Municipality in the Mexican state of Yucatán

Yaxkukul Municipality (in the Yucatec Maya language: "where he first worships God") is a municipality in the Mexican state of Yucatán, containing 43.43 km of land and located roughly 25 km northeast of the city of Mérida. Survey maps of Yaxkukul cite its full name as "Santa Cruz de Mayo Yaxkukul".

==History==
It is unknown which chieftainship the area was under prior to the arrival of the Spanish. An ancient tradition is that a prince from Zaci (now Valladolid) sent a scouting party, which founded a town at the site. After the conquest, the area became part of the encomienda system. In 1607 the encomienda of Nabalam was joined with Yaxkukul, still later Yaxkukul was joined with Tahcab, and in 1667 was granted to the encomendero Francisco Menéndez Morán.

Yucatán declared its independence from the Spanish Crown in 1821 and in 1825, the area was assigned to the coastal region with its headquarters in Izamal Municipality. Still later, it passed to the Tixkokob Municipality and in 1918, was designated as its own municipality.

Yucatán architecture evolved in towns like Yaxkukul, Tixpehual, and Euan on the "preconquest platform foundation" and in the sixteenth century the features of churches consisted of an open view of chapel, the elongated nave and facade of espadana which finally "complemented these buildings in the eighteenth century".

==Governance==
The municipal president is elected for a three-year term. The town council has seven councilpersons, who serve as secretary and councilors of public works, ecology, public monuments, and nomenclature.

==Communities==
The head of the municipality is Yaxkukul, Yucatán.

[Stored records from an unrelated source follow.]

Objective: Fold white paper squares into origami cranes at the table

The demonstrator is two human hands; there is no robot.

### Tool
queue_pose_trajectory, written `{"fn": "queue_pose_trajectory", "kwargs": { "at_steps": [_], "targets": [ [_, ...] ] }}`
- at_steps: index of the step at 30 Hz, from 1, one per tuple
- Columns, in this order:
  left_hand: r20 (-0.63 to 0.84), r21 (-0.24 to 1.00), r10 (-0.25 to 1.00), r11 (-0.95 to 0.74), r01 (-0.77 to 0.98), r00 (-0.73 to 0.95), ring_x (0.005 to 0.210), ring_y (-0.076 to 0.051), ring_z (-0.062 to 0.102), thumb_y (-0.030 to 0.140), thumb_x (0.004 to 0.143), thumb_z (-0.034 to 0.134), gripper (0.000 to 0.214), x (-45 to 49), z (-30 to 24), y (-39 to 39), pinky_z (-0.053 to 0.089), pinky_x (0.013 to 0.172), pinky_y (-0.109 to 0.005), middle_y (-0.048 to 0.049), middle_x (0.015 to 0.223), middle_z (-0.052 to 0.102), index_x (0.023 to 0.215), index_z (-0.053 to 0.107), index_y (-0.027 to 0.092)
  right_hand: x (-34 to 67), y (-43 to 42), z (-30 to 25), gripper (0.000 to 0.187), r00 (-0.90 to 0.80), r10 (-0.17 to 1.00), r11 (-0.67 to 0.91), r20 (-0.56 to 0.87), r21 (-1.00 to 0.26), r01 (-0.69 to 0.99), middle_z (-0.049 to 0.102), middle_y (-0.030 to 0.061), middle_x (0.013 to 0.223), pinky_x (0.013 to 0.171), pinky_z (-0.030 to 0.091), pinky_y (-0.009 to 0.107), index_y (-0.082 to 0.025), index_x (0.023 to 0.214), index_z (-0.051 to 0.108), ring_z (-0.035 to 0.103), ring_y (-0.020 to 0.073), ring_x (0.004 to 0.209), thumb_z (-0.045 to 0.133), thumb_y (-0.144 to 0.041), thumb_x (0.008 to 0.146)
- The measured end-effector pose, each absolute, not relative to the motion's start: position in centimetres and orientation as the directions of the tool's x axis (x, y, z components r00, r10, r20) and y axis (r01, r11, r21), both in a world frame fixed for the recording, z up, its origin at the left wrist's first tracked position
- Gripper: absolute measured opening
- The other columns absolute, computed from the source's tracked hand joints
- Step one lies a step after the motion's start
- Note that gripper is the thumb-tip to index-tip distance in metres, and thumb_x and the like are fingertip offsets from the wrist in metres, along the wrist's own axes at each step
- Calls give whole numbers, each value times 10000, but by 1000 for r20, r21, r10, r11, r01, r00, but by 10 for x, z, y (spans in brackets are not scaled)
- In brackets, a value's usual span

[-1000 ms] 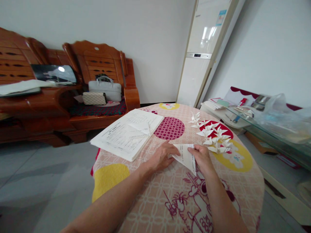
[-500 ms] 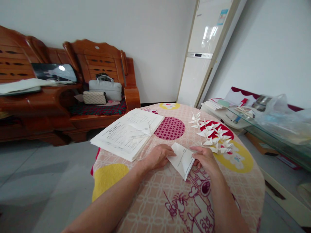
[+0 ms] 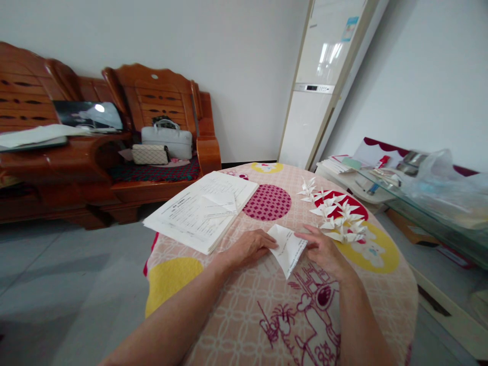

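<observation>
Item: folded paper [image 3: 287, 246], white with printed lines
Shape: pointed, diamond-like fold
Pose: lying flat, tip pointing near
Place: counter's middle, between both hands

Seen from a head-worn camera, both of the person's arms are bare: the left forearm [image 3: 183, 310] is uncovered along its whole visible length, and so is the right forearm [image 3: 358, 320], which looks broad near the lens. The left hand [image 3: 249, 247] and right hand [image 3: 324, 250] are ungloved, with creased knuckles and short, plain fingers
</observation>
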State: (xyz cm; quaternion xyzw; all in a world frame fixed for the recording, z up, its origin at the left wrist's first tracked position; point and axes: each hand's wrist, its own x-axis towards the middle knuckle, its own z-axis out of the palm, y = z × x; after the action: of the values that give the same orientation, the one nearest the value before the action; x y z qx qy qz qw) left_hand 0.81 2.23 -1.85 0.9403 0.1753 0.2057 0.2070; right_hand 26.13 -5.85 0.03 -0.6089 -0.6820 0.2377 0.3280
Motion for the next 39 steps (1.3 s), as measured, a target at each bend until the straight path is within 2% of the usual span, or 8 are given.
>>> {"fn": "queue_pose_trajectory", "kwargs": {
  "at_steps": [3,6,11,18,22,25,30,39],
  "targets": [
    [333,464,410,-855,231,849,1048,-175,635,147,890,512,260,7,-16,23,466,923,-264,-63,1114,700,1045,708,219,254,-55,0,569,-130,956,266,262,-600,754,396,50,1508,1079,363,450,-261,1112,730,423,283,1330,518,-3,650],
    [325,469,405,-854,226,855,1075,-180,631,94,862,516,291,4,-13,24,462,944,-275,-68,1128,700,1036,716,211,252,-54,-1,428,-193,932,334,306,-522,785,463,25,1464,1118,294,487,-283,1014,768,363,288,1367,538,-52,736],
    [253,536,449,-803,262,857,1017,-181,652,97,841,547,243,-1,-8,21,477,909,-268,-79,1071,720,976,731,178,259,-60,-3,266,-307,936,350,169,-484,802,701,52,1175,1029,393,468,-257,876,799,534,298,1208,585,-131,781],
    [90,607,517,-706,365,851,807,-146,648,145,811,559,177,3,4,15,460,755,-212,-40,878,722,823,735,163,256,-65,9,186,-286,953,285,102,-624,728,758,50,880,805,478,322,-238,770,790,662,217,836,628,-163,719],
    [46,600,567,-674,431,823,736,-132,614,114,765,563,151,3,7,16,424,684,-201,-26,797,686,745,710,142,249,-67,21,176,-290,957,221,1,-653,725,732,37,790,723,443,281,-205,780,787,637,207,768,629,-158,718],
    [49,635,572,-651,416,819,771,-131,608,111,739,582,171,2,6,15,414,699,-198,-22,851,688,840,714,151,247,-67,21,181,-263,964,164,-40,-688,707,710,20,749,638,410,248,-192,763,776,608,179,694,606,-148,721],
    [47,668,614,-606,432,788,647,-108,533,272,817,567,162,7,1,11,346,584,-205,11,705,619,800,671,149,250,-63,10,213,-171,984,89,-58,-668,739,524,-38,544,506,275,227,-160,574,644,454,117,546,570,-223,763],
    [-13,541,814,-482,689,580,570,-114,469,333,841,519,286,19,-5,12,279,549,-247,4,595,560,661,644,149,246,-53,-4,268,-23,998,-16,-52,-641,767,368,-57,506,496,229,234,-168,546,516,372,103,522,530,-302,778]
  ]
}}
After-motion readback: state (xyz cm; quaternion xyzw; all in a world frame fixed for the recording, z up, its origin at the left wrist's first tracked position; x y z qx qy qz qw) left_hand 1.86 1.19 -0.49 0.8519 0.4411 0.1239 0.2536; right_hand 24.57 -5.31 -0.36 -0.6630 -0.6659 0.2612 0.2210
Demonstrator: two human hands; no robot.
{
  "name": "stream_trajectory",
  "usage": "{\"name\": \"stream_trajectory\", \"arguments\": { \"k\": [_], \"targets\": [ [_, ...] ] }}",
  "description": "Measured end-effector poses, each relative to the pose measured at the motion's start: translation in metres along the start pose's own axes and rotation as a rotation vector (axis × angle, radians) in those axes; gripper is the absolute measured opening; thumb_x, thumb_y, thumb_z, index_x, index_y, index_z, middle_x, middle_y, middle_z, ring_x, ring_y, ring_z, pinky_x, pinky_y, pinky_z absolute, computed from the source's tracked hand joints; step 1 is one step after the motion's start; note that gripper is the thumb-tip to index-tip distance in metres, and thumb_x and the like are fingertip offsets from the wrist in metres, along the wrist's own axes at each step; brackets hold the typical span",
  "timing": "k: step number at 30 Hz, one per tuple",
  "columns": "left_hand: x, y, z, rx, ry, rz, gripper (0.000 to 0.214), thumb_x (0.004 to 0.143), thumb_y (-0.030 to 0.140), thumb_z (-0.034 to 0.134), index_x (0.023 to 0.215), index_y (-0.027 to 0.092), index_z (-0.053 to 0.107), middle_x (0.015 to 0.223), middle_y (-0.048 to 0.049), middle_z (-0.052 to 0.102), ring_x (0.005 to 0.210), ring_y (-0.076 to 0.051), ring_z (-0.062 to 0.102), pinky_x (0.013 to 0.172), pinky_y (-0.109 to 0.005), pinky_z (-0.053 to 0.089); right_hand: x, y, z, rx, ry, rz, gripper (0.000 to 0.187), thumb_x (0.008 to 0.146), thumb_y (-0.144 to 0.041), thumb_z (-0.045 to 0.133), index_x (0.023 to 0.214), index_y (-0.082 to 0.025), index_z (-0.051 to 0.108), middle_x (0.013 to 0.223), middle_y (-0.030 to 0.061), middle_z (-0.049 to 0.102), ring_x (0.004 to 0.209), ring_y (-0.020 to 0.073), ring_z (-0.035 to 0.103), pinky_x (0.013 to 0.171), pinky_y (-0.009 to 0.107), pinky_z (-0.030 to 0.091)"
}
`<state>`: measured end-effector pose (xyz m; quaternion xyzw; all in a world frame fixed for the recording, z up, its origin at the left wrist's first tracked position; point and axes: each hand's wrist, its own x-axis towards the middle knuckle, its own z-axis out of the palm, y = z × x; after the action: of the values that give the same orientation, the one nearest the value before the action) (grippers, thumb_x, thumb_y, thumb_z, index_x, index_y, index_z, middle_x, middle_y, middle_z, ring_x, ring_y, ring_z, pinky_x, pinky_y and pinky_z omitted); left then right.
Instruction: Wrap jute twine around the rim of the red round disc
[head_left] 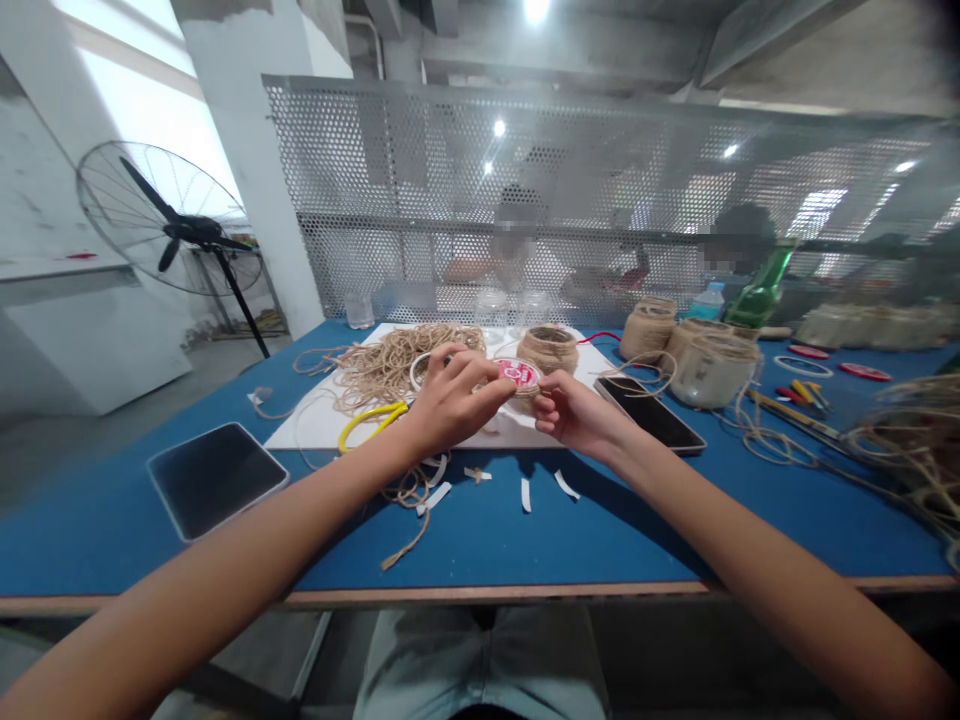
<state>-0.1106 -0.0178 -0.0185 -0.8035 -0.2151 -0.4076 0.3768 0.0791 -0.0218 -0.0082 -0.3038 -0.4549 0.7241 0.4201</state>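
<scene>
I watch through a single camera on the wearer's head, facing forward and down across the blue flat table (487, 550), with the bare left hand (454, 405) and bare right hand (576, 416) close by at centre. The pale cloth trousers (420, 660) show at six o'clock; the grey perforated metal screen (600, 190) stands farther off at twelve, the black wire-caged fan (196, 232) at ten.

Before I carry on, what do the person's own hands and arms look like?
The left hand and right hand are bare, without gloves. Both forearms are uncovered, with no sleeve, watch or bracelet showing. No ring or marking can be made out.
</scene>
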Motion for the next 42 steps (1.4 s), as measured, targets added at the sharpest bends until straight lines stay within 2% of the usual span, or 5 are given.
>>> {"name": "stream_trajectory", "arguments": {
  "k": [7,10,15,33,42],
  "targets": [
    [-0.001,0.000,0.000,-0.012,0.043,-0.017,0.020,0.076,0.019,0.058,0.094,0.026,0.055,0.081,0.0010,0.059,0.082,-0.015,0.048,0.084,-0.035,0.034,-0.008,0.000,0.008,0.114,-0.107,-0.037,0.025,0.075,-0.038,0.046,0.071,-0.016,0.055,0.058,0.0002,0.049,0.054,0.0102,0.044,0.058,0.025,0.041],
    [0.000,0.001,-0.002,0.002,0.029,-0.012,0.018,0.076,0.019,0.057,0.092,0.025,0.056,0.079,0.0015,0.059,0.080,-0.014,0.048,0.084,-0.035,0.033,-0.010,0.007,0.011,0.069,-0.131,-0.099,0.019,0.075,-0.036,0.052,0.074,-0.017,0.056,0.063,-0.0001,0.051,0.058,0.0105,0.047,0.062,0.026,0.042],
    [-0.001,0.003,-0.001,0.006,0.014,0.010,0.020,0.076,0.018,0.056,0.094,0.025,0.055,0.080,0.0014,0.060,0.079,-0.014,0.047,0.086,-0.035,0.033,-0.008,0.019,0.014,-0.051,-0.097,-0.196,0.014,0.074,-0.029,0.057,0.068,-0.017,0.052,0.056,-0.0035,0.046,0.051,0.0082,0.042,0.052,0.023,0.039],
    [0.001,0.003,-0.005,0.026,-0.066,0.053,0.016,0.077,0.026,0.055,0.093,0.026,0.056,0.081,0.0015,0.060,0.082,-0.015,0.048,0.089,-0.037,0.030,-0.003,0.016,0.009,-0.082,-0.034,-0.126,0.020,0.075,-0.029,0.048,0.060,-0.016,0.049,0.049,-0.0025,0.048,0.042,0.0077,0.039,0.046,0.024,0.038],
    [-0.001,-0.002,-0.002,0.048,-0.029,0.082,0.020,0.077,0.020,0.055,0.095,0.028,0.055,0.079,0.0025,0.059,0.079,-0.013,0.049,0.087,-0.036,0.031,-0.003,0.012,0.009,-0.019,-0.066,-0.090,0.020,0.076,-0.023,0.047,0.057,-0.016,0.047,0.049,-0.0039,0.044,0.041,0.0059,0.035,0.042,0.022,0.032]
  ]
}}
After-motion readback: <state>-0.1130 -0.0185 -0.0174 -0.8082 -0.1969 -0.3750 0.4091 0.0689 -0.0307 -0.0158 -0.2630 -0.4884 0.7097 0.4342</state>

The other populated areas of the municipality include Hacienda Chac-Abal, San Francisco, San Juan de las Flores, Santa Cruz Canto and Yaxcopoil. The significant populations are shown below:

| Community | Population |
|---|---|
| Entire municipality (2010) | 2,868 |
| San Francisco | 22 in 2005 |
| San Juan de las Flores | 20 in 2005 |
| Yaxkukul | 2610 in 2005 |

==Local festivals==
Every year from 16 January to 10 February the town holds a celebration for the Virgin of Candelaria.

==Tourist attractions==
- Church of Candelaria, built in the eighteenth century
- Hacienda Chac-Abal
- Hacienda San Juan de las Flores

==Bibliography==
- Edgerton, Samuel Y. (2001). "Theaters of Conversion: Religious Architecture and Indian Artisans in Colonial Mexico"
- Wachte, Nathan l (1996). "Le nouveau monde, mondes nouveaux: l'expérience américaine : actes du colloque organisé par le CERMACA (EHESS/CNRS), Paris, 2, 3 et 4 juin 1992"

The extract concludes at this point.